• _WHAT YOU HAVE TO DO_: Bring together every line in the data that includes "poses".

(EXERCISE DATA Opens)

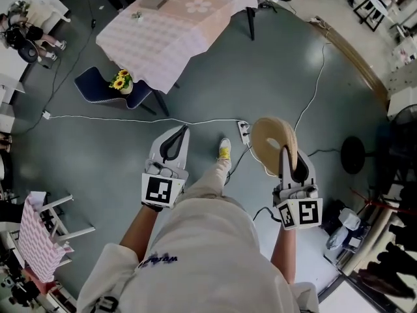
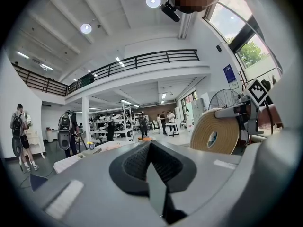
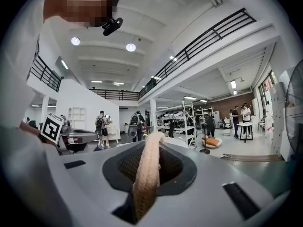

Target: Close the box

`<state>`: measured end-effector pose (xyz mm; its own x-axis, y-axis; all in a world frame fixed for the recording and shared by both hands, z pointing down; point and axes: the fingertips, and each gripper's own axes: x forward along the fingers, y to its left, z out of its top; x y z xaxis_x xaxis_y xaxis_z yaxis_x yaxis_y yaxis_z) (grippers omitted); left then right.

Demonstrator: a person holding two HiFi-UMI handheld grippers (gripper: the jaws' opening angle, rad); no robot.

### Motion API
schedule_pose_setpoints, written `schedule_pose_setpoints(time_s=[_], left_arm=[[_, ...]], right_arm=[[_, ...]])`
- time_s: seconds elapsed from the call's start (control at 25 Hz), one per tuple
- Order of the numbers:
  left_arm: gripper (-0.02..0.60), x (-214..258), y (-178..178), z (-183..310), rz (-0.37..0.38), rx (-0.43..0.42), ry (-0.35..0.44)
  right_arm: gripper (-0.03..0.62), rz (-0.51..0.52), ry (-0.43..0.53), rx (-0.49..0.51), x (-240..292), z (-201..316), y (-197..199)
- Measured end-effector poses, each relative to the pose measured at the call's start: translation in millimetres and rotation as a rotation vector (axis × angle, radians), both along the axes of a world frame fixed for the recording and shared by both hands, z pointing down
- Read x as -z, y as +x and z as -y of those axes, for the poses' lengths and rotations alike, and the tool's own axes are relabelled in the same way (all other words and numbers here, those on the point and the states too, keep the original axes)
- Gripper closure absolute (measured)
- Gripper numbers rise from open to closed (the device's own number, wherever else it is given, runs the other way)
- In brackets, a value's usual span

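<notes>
My right gripper (image 1: 287, 154) is held at waist height and is shut on a tan roll of tape (image 1: 272, 145), which stands on edge between the jaws. In the right gripper view the roll's rim (image 3: 146, 174) fills the gap between the pads. My left gripper (image 1: 177, 134) hangs beside it, shut with nothing in it; its dark pads (image 2: 137, 162) meet. The left gripper view also shows the tape roll (image 2: 215, 135) at the right. I cannot pick out a box in any view.
I stand on a grey floor. A table with a pink checked cloth (image 1: 163, 41) is ahead, with a dark chair bearing sunflowers (image 1: 121, 81) beside it. A white cable (image 1: 130, 119) and a power strip (image 1: 245, 132) lie on the floor. People stand far off (image 3: 102, 126).
</notes>
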<state>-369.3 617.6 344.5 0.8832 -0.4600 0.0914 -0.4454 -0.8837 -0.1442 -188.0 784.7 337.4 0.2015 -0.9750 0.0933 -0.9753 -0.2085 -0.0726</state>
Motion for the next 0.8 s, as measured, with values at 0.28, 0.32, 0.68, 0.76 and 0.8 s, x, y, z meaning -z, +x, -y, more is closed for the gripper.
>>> schedule_pose_setpoints(time_s=[0.28, 0.32, 0.68, 0.76, 0.8], left_arm=[[0.581, -28, 40, 76, 0.042, 0.032, -0.058], [0.581, -30, 51, 87, 0.038, 0.036, -0.071], [0.581, -15, 149, 148, -0.054, 0.039, -0.079], [0.581, -16, 160, 160, -0.058, 0.048, -0.08], [0.581, -19, 163, 167, -0.055, 0.058, -0.086]], right_arm=[[0.536, -0.024, -0.02, 0.068, 8, 81, 39], [0.536, -0.024, -0.026, 0.071, 9, 91, 46], [0.536, -0.032, -0.091, 0.142, 14, 151, 106], [0.536, -0.031, -0.104, 0.16, 11, 167, 117], [0.536, -0.033, -0.108, 0.17, 11, 177, 122]])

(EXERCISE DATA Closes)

• _TASK SOLUTION_:
- Measured end-effector poses, each relative to the pose measured at the call's start: translation in millimetres and rotation as a rotation vector (axis × angle, radians), both along the axes of a world frame fixed for the recording and shared by both hands, z pointing down
- Read x as -z, y as +x and z as -y of those axes, for the poses' lengths and rotations alike, and the tool's own axes are relabelled in the same way (all other words and numbers here, those on the point and the states too, keep the original axes)

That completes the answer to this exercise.